Routine Server Maintenance

These are some examples of routine maintenance you can do on a server.

Before maintenance begins, stop all cron daemons and stop all monitoring services on affected servers. And don't forget to restart when finished.

Check for emails sent to root user

Often, when there is an error or output from a cron job, the local mail service will send it to [email protected].

Most of these can be minor complaints from the system, but some can point to cruft that needs to be cleaned up. An example would be logrotate complaining about an old service that was once installed, and it can't find the logs anymore.

Install alpine and setup the mailserver to deliver mail locally for its own hostnames.

This is a good place to start to check for anomalies.

Test outgoing mail server

Verify outgoing email works with local sendmail instance. Verify that SendGrid outgoing email is working.

Look at cron jobs

Make sure they are all running and producing the output you want.

Review contents of /etc/cron.*

When programs are uninstalled, they sometimes leave behind scripts.

Review system logs

Find out how many PHP errors there are, what ones have been recent, and check for Warning and Fatal errors.

Check to see if the files are growing large and size, and need to be rotated.

Standardize file locations

Update the location of files to updated standards. PHP error logs, for an example.

Verify backups

Make sure that all the proper backups are executing. Download and unpack a GPG tarball to verify it's correctly created.

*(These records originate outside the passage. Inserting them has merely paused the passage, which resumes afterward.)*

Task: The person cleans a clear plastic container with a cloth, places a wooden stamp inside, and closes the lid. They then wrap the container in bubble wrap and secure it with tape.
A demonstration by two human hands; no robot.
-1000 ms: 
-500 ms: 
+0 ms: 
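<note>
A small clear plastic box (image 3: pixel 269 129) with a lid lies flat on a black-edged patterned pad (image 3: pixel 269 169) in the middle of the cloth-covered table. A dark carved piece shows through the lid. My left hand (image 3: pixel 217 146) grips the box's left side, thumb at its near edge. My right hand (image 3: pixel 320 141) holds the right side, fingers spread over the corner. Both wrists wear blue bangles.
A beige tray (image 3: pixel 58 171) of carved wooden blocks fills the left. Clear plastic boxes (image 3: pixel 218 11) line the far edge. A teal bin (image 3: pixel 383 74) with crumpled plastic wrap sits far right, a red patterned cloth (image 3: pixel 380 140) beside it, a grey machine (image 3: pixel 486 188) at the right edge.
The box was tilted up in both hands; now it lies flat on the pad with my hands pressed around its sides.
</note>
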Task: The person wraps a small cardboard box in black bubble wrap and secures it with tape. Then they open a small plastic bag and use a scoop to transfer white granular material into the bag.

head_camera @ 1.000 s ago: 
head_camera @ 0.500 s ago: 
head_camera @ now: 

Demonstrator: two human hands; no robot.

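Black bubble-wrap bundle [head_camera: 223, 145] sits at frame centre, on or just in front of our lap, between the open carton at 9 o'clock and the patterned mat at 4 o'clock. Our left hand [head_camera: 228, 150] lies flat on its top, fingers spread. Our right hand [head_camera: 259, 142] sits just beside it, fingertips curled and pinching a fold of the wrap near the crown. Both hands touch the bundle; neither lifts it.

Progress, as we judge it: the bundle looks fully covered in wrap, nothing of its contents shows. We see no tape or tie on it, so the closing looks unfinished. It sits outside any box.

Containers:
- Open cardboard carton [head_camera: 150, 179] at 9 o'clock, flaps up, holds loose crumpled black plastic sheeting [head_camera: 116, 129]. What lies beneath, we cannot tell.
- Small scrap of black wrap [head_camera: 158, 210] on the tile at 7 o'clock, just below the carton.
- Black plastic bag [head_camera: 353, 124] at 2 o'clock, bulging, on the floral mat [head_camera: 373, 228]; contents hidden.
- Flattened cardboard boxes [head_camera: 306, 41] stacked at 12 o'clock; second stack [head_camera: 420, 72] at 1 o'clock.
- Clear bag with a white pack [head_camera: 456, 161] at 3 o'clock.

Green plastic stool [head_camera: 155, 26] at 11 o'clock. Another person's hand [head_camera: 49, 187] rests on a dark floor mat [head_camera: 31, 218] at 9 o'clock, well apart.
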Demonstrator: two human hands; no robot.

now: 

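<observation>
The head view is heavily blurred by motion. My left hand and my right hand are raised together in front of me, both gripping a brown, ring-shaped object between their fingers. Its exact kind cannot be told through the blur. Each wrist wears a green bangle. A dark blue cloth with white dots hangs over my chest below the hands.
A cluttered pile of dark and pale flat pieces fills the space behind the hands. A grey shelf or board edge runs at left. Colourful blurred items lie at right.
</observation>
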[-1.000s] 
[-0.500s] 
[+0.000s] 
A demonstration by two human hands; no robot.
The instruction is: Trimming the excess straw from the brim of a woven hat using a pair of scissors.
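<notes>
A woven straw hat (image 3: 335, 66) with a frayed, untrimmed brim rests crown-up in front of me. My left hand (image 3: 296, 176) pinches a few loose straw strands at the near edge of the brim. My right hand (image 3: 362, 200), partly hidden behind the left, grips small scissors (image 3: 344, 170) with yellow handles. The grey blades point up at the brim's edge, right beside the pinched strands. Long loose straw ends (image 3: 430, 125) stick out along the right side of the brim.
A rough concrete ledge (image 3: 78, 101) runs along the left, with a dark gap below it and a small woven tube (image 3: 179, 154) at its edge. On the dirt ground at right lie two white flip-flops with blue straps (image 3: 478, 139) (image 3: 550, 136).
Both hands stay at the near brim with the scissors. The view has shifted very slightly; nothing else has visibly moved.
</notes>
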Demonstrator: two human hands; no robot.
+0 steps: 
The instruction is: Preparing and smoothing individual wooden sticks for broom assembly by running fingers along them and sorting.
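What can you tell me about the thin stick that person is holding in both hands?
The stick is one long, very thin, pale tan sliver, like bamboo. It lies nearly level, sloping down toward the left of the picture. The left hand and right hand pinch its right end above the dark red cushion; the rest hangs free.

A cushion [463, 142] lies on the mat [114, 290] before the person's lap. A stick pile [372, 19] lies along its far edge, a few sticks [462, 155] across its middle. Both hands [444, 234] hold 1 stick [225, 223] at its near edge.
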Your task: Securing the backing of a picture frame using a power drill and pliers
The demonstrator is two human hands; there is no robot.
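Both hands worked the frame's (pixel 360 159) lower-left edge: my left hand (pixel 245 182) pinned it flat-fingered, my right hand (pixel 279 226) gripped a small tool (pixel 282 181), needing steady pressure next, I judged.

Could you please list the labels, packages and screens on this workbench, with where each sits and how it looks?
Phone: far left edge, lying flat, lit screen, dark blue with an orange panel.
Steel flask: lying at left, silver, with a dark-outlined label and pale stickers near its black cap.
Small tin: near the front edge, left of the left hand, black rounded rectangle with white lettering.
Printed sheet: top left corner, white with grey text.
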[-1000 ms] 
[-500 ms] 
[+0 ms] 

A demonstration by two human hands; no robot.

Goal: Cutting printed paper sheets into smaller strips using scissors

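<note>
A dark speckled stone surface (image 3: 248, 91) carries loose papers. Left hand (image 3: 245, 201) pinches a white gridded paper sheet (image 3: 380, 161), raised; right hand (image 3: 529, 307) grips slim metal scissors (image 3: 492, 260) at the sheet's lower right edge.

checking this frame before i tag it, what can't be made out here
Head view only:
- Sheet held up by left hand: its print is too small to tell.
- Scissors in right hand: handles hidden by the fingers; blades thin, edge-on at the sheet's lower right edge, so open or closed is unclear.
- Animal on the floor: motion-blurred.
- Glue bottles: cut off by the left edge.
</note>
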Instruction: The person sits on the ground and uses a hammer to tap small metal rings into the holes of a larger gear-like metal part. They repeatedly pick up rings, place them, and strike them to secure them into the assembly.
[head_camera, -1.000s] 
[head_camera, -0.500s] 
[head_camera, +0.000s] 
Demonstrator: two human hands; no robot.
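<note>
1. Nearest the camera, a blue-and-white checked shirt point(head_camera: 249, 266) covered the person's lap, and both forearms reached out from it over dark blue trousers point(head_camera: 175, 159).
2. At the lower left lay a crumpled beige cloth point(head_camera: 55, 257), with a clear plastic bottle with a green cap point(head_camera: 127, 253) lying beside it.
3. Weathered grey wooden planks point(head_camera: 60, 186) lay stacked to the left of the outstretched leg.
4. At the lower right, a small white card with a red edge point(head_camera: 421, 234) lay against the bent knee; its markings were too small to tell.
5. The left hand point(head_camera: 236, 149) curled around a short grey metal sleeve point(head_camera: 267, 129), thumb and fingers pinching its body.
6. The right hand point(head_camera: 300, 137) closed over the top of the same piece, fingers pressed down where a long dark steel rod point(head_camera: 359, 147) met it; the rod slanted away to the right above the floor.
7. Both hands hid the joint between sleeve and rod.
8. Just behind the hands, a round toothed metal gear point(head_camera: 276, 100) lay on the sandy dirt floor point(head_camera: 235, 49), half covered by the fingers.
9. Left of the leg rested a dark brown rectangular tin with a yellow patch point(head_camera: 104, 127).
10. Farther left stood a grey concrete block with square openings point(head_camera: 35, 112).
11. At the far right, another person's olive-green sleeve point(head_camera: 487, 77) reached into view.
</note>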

Create md5sum hashes for backed up files that are stored in alternate places.

Check Amazon S3 uploads

Make sure S3 keys work properly. Migrate backups to year-month folders as well.

Examine crontabs

Check crontab entries to make sure they are commented and are clearly described. Verify cron jobs are executing.

Install crag.

Check monit status

Make sure all services are being monitored and properly reported.

Webmin

Upgrade to the latest version if necessary. Refresh modules to make sure everything is available in the menu. Setup IP restrictions. Setup hostname configuration so it goes to the right URL. Setup SSL using local certificates if available

NTP

Run NTP client to sync local time.

Log rotation

Make sure all the system and application logs are both being created and properly rotated. Make sure that programs are logging to the latest log file, and not an old one.

Remove old logs that are not needed anymore.

Verify MySQL backups

Make sure that MySQL is doing proper backups. Do test imports on an alternate system.

Check ZFS snapshots

Make sure that they are being properly created, and are still accessible.

Time Machine

Check for old entries and remove them if necessary.

Apple Hardware

Make sure that everything is up-to-date with the latest security releases.

Check users, permissions

Look for any instances of logins, cron jobs, personal files left lying around from old employees on servers. Remove any old SSH authorized key entries on accounts that we have access to.

Update hosting information

Look through known SSH hosts, and document any that we no longer have access to, or should not have access to.

Run external scans

Scan our public servers for issues with networking or security.

Check firewall

Verify that the firewall is configured properly, and is allowing access from all the right IP addresses.

OpenSSL configuration

Upgrade to latest version. Disable Heartbeat extension and old ciphers.

OpenSSH configuration

Check for mis-configured SSH services.

Create READMEs

Create a README and MOTD files for servers that have known issues or pending changes so that when SSH'ing into a remote box, the users are aware.